部室棟の前で分かれ俺はむさ苦しい男だらけの部室に入る。ナマエは女子専用の部室へと向かう。いいなあ…あっちはいい匂いすんだろうな。

「やっほーマッキー!指大丈夫?」

「おー及川。平気平気。」

「あれ?そのテーピング剥げかけてるね。巻こうか?」

「いや、あとでナマエが巻いてくれるって」

「ほおほおナマエちゃんがね」

「んだよ」

「可愛い可愛いマネージャーが巻いてくれるんなら及川さんの出番はないね」

「そうだな。ヤロウに巻かれるより可愛いマネージャーに巻かれる方が嬉しいな。当たり前だろ」

「やだマッキー惚気〜」

「うるせぇよ。多分誰に聞いてもお前より可愛いマネージャー選ぶわ。」

「マッキーひどくない!?岩ちゃんなら俺って言ってくれるよね!?」

「うっせーグズ川!喋ってないでさっさと準備しろ!」

岩泉の一言でみんなパッとしゃべるのを止め、黙々と準備に取り掛かった。えー岩ちゃん何で俺だけーと抵抗してみせる及川は岩泉に殴られた。こいつはいつになったら学習するのだろうか。

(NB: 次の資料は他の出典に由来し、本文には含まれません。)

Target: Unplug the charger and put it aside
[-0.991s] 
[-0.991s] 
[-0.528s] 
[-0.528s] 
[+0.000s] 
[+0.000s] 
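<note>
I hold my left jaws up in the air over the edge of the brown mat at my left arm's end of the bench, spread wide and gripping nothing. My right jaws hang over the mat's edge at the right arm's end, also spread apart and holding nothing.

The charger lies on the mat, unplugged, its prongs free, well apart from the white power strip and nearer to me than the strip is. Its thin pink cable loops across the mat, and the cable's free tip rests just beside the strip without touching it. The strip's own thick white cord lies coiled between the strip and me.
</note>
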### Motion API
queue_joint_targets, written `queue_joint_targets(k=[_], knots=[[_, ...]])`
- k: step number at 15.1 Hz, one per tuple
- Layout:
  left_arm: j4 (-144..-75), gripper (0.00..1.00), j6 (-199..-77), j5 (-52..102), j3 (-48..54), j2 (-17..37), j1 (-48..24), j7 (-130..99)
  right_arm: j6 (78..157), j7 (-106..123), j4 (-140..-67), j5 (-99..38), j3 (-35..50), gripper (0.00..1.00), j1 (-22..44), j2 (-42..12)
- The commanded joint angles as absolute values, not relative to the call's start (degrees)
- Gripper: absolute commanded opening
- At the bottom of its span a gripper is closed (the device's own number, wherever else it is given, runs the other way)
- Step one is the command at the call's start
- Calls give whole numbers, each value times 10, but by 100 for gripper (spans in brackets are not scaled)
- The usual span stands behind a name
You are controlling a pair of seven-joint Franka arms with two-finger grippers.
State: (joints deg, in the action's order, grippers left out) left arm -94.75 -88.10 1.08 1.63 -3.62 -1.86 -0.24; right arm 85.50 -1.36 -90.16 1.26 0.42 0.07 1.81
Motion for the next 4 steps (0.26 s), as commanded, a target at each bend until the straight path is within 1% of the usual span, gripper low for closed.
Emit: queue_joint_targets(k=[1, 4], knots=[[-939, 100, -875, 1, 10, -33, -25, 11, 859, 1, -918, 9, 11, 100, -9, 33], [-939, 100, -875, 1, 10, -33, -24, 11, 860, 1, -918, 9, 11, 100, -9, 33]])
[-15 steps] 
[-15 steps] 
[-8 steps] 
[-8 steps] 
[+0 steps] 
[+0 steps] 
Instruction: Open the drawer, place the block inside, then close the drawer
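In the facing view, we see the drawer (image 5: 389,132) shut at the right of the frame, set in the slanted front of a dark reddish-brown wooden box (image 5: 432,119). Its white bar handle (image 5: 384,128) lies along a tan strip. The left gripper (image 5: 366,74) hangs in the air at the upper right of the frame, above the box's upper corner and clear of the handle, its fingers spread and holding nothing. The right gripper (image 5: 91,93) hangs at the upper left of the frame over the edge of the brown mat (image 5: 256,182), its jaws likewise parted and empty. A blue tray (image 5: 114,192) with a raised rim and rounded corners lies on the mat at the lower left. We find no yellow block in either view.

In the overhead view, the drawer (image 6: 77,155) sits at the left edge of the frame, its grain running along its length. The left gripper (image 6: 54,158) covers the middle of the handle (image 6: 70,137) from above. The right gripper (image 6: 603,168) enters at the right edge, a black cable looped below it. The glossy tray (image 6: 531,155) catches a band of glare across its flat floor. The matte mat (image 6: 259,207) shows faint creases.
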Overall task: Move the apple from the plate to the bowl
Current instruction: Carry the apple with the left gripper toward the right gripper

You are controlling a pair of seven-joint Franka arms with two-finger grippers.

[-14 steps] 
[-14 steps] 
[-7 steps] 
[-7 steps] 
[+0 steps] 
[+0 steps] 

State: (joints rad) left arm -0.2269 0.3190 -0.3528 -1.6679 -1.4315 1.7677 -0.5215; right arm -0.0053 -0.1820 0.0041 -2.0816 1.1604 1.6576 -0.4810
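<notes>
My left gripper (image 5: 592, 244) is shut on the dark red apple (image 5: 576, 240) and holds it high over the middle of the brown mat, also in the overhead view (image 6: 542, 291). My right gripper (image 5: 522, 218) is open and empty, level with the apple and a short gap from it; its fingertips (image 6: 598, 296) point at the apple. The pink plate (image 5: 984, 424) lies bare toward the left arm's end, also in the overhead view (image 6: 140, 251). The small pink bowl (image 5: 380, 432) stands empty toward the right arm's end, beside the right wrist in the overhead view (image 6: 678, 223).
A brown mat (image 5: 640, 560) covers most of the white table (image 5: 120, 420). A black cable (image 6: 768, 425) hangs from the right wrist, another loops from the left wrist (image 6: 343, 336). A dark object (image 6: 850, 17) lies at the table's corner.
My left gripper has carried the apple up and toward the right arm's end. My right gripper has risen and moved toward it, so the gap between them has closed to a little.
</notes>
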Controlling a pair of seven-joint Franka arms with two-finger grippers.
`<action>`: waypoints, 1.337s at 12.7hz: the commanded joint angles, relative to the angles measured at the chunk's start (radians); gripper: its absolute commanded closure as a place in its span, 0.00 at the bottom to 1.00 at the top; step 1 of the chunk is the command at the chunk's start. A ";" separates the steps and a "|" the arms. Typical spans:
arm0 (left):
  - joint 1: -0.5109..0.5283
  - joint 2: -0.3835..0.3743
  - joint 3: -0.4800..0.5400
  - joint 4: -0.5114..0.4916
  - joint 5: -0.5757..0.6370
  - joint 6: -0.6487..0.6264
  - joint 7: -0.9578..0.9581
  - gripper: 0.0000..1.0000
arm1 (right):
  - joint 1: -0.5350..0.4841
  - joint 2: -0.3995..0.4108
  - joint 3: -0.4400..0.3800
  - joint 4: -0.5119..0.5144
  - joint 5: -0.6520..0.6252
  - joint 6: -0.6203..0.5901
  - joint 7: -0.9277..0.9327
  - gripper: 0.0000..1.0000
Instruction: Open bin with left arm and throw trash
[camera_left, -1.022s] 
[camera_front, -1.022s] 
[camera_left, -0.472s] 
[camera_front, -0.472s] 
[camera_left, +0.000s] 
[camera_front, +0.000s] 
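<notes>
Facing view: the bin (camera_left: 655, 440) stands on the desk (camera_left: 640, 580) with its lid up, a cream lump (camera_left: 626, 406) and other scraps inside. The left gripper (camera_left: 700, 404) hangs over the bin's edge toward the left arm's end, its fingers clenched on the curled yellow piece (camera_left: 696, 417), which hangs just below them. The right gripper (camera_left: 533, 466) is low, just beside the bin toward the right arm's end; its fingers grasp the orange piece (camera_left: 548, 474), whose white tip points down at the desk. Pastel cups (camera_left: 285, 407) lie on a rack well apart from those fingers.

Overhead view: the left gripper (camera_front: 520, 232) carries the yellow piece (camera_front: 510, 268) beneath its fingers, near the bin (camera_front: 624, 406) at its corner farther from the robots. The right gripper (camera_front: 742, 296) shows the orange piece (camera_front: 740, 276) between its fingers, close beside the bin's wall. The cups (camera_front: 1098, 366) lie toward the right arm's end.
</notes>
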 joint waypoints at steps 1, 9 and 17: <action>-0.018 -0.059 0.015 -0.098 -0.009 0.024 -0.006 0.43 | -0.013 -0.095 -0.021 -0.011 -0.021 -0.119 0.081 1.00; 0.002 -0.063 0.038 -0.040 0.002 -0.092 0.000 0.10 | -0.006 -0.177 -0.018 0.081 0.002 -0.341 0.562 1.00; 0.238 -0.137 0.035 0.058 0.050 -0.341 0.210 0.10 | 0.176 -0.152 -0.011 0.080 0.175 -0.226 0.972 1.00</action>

体育館につくと1年に交じってナマエがコートの準備をしていた。あいつはまたあんなに重いものを…

「金田一〜これ頼むわ」

「あ、ハイ!」

「花巻、私にもできるのに」

「いいのいいの。お前は俺のテーピングよろしく」

「ごめんね、金田一。よろしく」

「りょ、了解です!」

ナマエは自分の笑顔の破壊力というものを知らない。現に金田一も顔を赤くしてやがる。もうちょい自覚してくれると助かるんだけどなあー。試合とかにいってもすぐ他校のヤツに絡まれるし。そんなマネージャーを回収するのはいつも俺の役目なわけだが。

「もうすぐ予選だね」

「だな〜」

「がんばってね。」

「もち。ちゃんとお前を全国に連れてくよ。及川も岩泉も松川も、俺らみんなでお前を連れてく」

「うん!楽しみにしてる!」

キラキラとした笑顔が俺に向けられた瞬間、心臓が止まった気がした。

「お前そんな顔他のヤツに見せんなよ」

「え?」

「こっちの話!」

頭をポンポンと撫でて、テーピングの具合を確かめながら立ち上がる。ふとナマエを見ると、顔を赤らめているのがわかった。

「え、なんで赤くなんの」

「いや、だって…こんなこと…ドキドキする…慣れてないし…っ」

え、だって及川のクソ野郎がしょっちゅうやってるじゃん。でも及川にはドキドキしてなくて俺にはドキドキしたってこと?それって、

「あの…頼むからこれ以上好きにさせんなっつーの」

「え、え!?」

「いや、まあ後でちゃんと言うわ。うん、」

二人して顔を真っ赤にしていると、及川から「そんなとこで青春してないで練習始めるよ〜」と言われ我にかえった。体育館にいる全員の視線が突き刺さっていた。さらに顔を赤くしたナマエに、駄目押しの頭ポンポンを食らわせて及川達の元へ走る。今日の練習は、いつもよりうまくいきそうな気がした。